3年間実習を良好に修了したという証明になるのが、技能実習評価試験の専門級に合格することで、特定技能の試験(技能試験、介護の日本語試験、日本語能力検定等)を免除することができます。

※専門級が不合格の場合は、特定技能の技能試験及び日本語試験を合格するか、技能実習生を受け入れていた施設の方が評価した文書が必要となります。

もちろん、技能実習3号で5年間滞在していた方は試験免除で、特定技能に変更することが可能です。

下記のように長期的な技能実習からの採用を検討してみるのもいいでしょう。

特定技能フロー

EPA→特定技能

この場合のEPAは、EPA介護福祉士候補者に限ります。

EPA看護師候補者は、対象外です。

EPA介護福祉士候補者として来日したが、介護福祉士に合格できなかった方は、特定技能の試験免除で変更をすることができます。

2019年3月までは特定技能がなかったので、介護福祉士に不合格となった方は帰国をするしかなかったのですが、せっかくの経験者を再雇用できる仕組みができたということです。

留学→特定技能

留学生もEPAと同様、介護福祉士に合格できなかった方は特定技能に変更ができます。

試験免除の対象となるのは、介護福祉士養成施設を卒業した方のみです。

卒業証明書の提示で免除が認められます。

養成施設の卒業ができなかった方は、通常通り特定技能の試験に合格することが条件となります。

「介護」につながる在留資格

「介護」に変更ができる在留資格は4つありますが、それぞれ介護福祉士に合格が条件であることは変わらないので、変更する前に試験の合格が必須ということは忘れないようにしましょう。

技能実習(5年)→「介護」

技能実習を5年間、つまり技能実習3号の期間中に実務者研修の受講、そして介護福祉士に合格をした方は「介護」に変更することができます。

技能実習の制度上、実務者研修の取得などは必須ではありませんが特定技能ではなく「介護」に変更を希望している施設・希望している実習生がいる施設はこの方法に該当します。

ただし、介護福祉士に合格するために実習がおろそかになってはいけません。

実習計画に沿った実習ができるよう、工夫してスケジュールを立てていきましょう。

特定技能→「介護」

特定技能から「介護」に変更することも可能ですが、介護福祉士に合格しなければならないので、特定技能の期間中に試験に合格できるようサポートしてあげましょう。
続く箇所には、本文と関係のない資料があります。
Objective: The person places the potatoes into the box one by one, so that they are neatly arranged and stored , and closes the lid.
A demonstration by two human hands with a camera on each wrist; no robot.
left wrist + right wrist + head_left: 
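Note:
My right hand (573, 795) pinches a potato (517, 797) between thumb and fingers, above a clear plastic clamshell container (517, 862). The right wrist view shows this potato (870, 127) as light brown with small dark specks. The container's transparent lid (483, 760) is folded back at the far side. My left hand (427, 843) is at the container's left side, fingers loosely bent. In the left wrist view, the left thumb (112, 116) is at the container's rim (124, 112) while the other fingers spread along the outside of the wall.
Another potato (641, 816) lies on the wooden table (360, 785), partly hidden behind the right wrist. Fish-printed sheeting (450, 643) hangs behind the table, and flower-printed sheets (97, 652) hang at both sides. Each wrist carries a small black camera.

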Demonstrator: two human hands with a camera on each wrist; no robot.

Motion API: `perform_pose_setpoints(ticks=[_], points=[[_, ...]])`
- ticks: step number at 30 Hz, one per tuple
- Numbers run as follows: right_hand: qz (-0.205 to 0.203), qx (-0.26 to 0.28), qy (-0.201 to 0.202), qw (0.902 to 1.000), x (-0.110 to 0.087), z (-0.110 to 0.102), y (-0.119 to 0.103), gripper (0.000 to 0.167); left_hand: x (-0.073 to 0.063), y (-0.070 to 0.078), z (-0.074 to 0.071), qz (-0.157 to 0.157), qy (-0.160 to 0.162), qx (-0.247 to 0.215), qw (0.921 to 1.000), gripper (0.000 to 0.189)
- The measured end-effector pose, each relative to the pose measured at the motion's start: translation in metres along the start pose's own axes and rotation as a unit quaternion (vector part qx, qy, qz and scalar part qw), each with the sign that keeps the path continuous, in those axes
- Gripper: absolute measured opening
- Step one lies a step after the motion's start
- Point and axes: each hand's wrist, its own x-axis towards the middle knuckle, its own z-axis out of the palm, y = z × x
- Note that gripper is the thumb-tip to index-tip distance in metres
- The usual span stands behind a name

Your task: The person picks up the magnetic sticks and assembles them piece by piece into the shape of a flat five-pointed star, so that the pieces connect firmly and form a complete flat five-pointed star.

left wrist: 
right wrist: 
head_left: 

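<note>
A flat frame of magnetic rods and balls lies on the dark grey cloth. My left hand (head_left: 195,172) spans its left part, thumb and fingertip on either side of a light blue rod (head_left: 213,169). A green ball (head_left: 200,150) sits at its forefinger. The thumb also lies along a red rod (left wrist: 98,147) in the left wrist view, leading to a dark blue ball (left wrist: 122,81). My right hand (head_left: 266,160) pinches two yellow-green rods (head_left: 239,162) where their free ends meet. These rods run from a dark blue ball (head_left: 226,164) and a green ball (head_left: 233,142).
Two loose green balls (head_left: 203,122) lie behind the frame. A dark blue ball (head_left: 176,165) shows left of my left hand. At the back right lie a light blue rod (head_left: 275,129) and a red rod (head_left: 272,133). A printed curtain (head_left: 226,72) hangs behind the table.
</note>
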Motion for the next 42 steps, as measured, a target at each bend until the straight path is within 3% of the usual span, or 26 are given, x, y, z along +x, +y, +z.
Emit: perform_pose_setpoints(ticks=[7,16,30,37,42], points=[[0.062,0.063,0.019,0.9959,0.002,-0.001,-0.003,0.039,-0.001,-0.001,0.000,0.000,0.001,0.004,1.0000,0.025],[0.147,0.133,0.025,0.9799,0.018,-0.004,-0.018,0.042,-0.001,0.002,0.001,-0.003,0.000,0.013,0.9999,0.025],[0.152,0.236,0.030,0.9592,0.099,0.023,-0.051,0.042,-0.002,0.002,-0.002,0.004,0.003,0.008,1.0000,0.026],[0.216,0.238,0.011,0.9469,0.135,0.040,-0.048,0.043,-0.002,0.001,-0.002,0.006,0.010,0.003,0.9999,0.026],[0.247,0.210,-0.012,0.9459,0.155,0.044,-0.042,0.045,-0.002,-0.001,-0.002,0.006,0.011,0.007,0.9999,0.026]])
また、技能実習→特定技能→「介護」などの方法でも変更は可能です。

介護につながる在留資格
EPA→「介護」

ここでのEPAは、EPA介護福祉士候補者から介護福祉士に合格した方を指します。

通常であれば、介護福祉士に合格したEPAの方は、「介護」に変更しなくても「介護」と同じ条件で働くことができます。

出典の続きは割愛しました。